Another implication is that more structural plan designs, which might address the actual costs of medical coverage by tailoring more closely what care beneficiaries can access (see the discussion here), are not yet in sight. Provost Garber’s August letter explicitly noted that a “tiered” network “deserves more study to determine how it could be included in our health insurance plans and how to communicate the distinguishing features of such plans, and their consequences for faculty and staff who choose them.” But introduction of such a plan does not appear imminent.

The bluntest form of a tiered network would cause beneficiaries to incur high out-of-pocket costs if they chose to resort, say, to an expensive hospital versus a cheaper one—or would prohibit access to such providers altogether. Moving in that direction obviously involves administrative complexities, such as the communications to which the provost alluded: how to assure that beneficiaries know where their primary-care physicians have referring and admitting privileges when hospitalization is required, for example. It also has political complications: in the Greater Boston market, and beyond, the Harvard Medical School-affiliated academic medical centers, and particularly Massachusetts General and Brigham and Women’s hospitals, are known for world-class care—and world-class pricing to match.
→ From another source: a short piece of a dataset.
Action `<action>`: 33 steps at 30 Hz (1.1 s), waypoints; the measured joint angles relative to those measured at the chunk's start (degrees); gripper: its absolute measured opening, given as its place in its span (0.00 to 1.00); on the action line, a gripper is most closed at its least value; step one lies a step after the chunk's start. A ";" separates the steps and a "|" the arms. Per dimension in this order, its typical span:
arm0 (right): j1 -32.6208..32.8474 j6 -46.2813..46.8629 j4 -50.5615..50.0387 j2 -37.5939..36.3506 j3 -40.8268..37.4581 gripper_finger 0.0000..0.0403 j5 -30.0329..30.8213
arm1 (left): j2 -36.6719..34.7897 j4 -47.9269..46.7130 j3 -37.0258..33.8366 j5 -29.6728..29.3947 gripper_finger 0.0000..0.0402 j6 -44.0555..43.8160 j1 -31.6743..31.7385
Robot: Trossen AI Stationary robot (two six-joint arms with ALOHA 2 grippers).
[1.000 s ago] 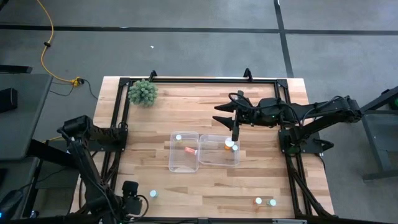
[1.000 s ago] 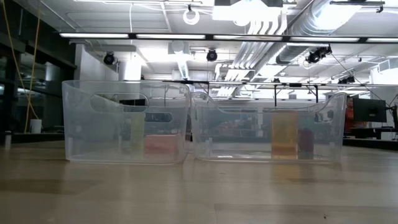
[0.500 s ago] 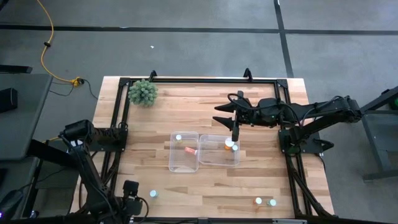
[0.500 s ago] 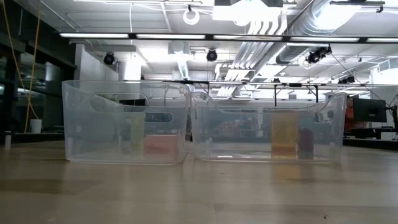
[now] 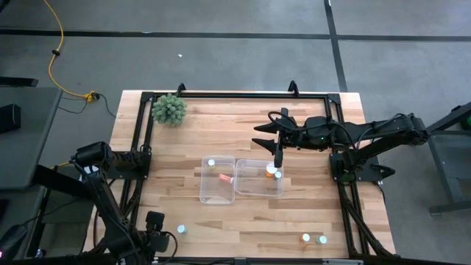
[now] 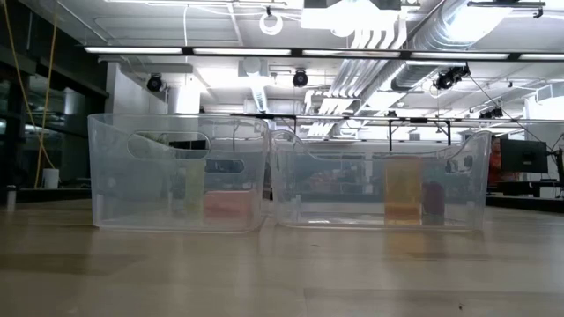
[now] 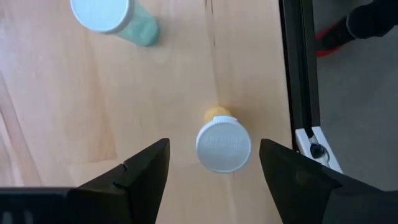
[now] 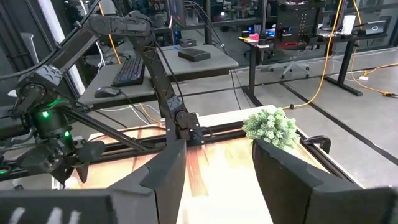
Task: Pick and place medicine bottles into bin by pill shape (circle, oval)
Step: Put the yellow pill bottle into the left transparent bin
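Wooden table [image 7: 74, 112]: white-capped bottle [image 7: 223, 146] sits between left hand [image 7: 214, 167] fingers, untouched.

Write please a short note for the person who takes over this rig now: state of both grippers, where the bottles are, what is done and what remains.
Left gripper: at the table's near left corner, fingers open on either side of a white-capped bottle, not gripping it. A second bottle stands close by.
Right gripper: waiting above the right bin, fingers apart, holding nothing.
Done: two bottles in the left bin, two in the right bin.
Left: these two bottles near the left gripper, plus two bottles at the near right edge.
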 joint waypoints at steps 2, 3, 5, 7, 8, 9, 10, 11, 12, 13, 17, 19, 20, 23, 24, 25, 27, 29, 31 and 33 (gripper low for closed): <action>0.00 -0.01 0.00 0.00 0.00 0.44 0.22 | 0.00 0.15 0.00 -0.82 0.59 0.00 0.00; 0.00 -0.03 0.00 0.01 -0.02 0.44 0.70 | 0.00 0.24 0.00 -0.97 0.59 0.02 0.00; 0.00 -0.03 0.00 0.01 -0.01 0.44 1.88 | 0.00 0.34 0.00 -0.81 0.59 0.02 0.02; -0.01 -0.05 -0.01 0.01 -0.01 0.44 3.09 | 0.00 0.34 0.00 -0.77 0.59 0.02 0.04; -0.01 -0.05 0.00 0.01 0.00 0.44 3.40 | 0.00 0.34 0.00 -0.75 0.59 0.02 0.04; -0.01 -0.03 0.00 0.01 0.00 0.44 3.87 | 0.00 0.34 0.00 -0.75 0.59 0.02 0.04; -0.02 -0.05 0.00 0.01 -0.02 0.44 4.31 | 0.00 0.34 0.00 -0.75 0.59 0.02 0.04; -0.02 -0.05 0.00 0.01 -0.02 0.44 4.48 | 0.00 0.34 0.00 -0.73 0.59 0.02 0.04; -0.02 -0.14 -0.02 0.01 0.00 0.44 4.50 | 0.00 0.35 0.00 -0.73 0.58 0.02 0.04; -0.02 -0.44 0.00 0.01 0.00 0.44 4.50 | 0.00 0.34 0.00 -0.73 0.58 0.02 0.04; -0.01 -0.47 0.00 0.00 -0.01 0.44 4.50 | 0.00 0.34 0.00 -0.71 0.52 0.02 0.04; -0.02 -0.47 0.00 0.00 -0.01 0.44 4.50 | 0.00 0.34 0.00 -0.72 0.49 0.02 0.04; -0.02 -0.47 -0.01 0.00 0.00 0.44 4.50 | 0.00 0.34 0.00 -0.73 0.48 0.02 0.04; -0.02 -0.48 0.00 0.00 0.00 0.44 4.50 | 0.00 0.36 0.00 -0.96 0.45 0.02 0.04; -0.02 -0.47 -0.03 -0.01 0.00 0.44 4.50 | 0.00 0.36 0.00 -0.98 0.45 0.02 0.04; -0.02 -0.47 -0.10 0.01 -0.02 0.44 4.50 | 0.00 0.34 0.00 -1.00 0.44 0.02 0.04; 0.00 -0.49 -0.49 -0.01 0.00 0.44 4.52 | 0.00 0.34 0.00 -1.02 0.44 0.02 0.04; -0.02 -0.49 -0.68 0.01 0.00 0.44 4.52 | 0.00 0.36 0.00 -1.02 0.43 0.02 0.04; -0.01 -0.49 -0.94 0.01 -0.01 0.44 4.52 | 0.00 0.36 0.00 -1.02 0.43 0.02 0.04; -0.02 -0.49 -1.27 0.01 0.00 0.44 4.52 | 0.00 0.36 0.00 -1.04 0.42 0.02 0.04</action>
Making Healthcare More Progressive

Harvard’s health-benefits program has a rare, and perhaps even unique, feature. The University’s subsidy for employees’ health coverage has for years been made progressive by sorting those who enroll into income tiers. Within each tier, Harvard calculates a subsidy based on a core, relatively inexpensive insurance plan, and applies that sum to each of the plans offered. The salary tiers in effect since 2007—under $70,000; $70,000 to $95,000; and over $95,000—have now been adjusted. For 2016, the tiers are bumped up to those with incomes under $75,000 (the most heavily subsidized plans); $75,000 to $100,000; and over $100,000. This in part rectifies some diminution of the programs’ progressiveness during the past decade as wages have increased, and helps offset higher premiums.

In addition, Harvard has reimbursed out-of-pocket costs above certain thresholds. Before 2015, those reimbursements applied to copayments for office visits and prescriptions, above certain levels of incurred expense. In 2015, the reimbursement program was extended—for insured individuals and families with incomes as high as $95,000—to the new deductible and coinsurance expenses. In 2016, eligible staff enrolled in HMO, POS, or PPO plans with incomes of up to $90,000 (individual coverage) or $110,000 (family coverage) are eligible, and the schedule of reimbursements is consolidated and tilted more toward the lowest-income participants. Under this new schedule of reimbursements, according to the provost’s letter, covered families with salaries below $70,000, and individuals with salaries below $40,000, may see lower out-of-pocket maximum expenses than they face this year.

To Open Enrollment

After wading through these disclosures and comparing coverage and premium costs, employees will make their selections for health coverage in 2016 during the open enrollment period, November 9-23.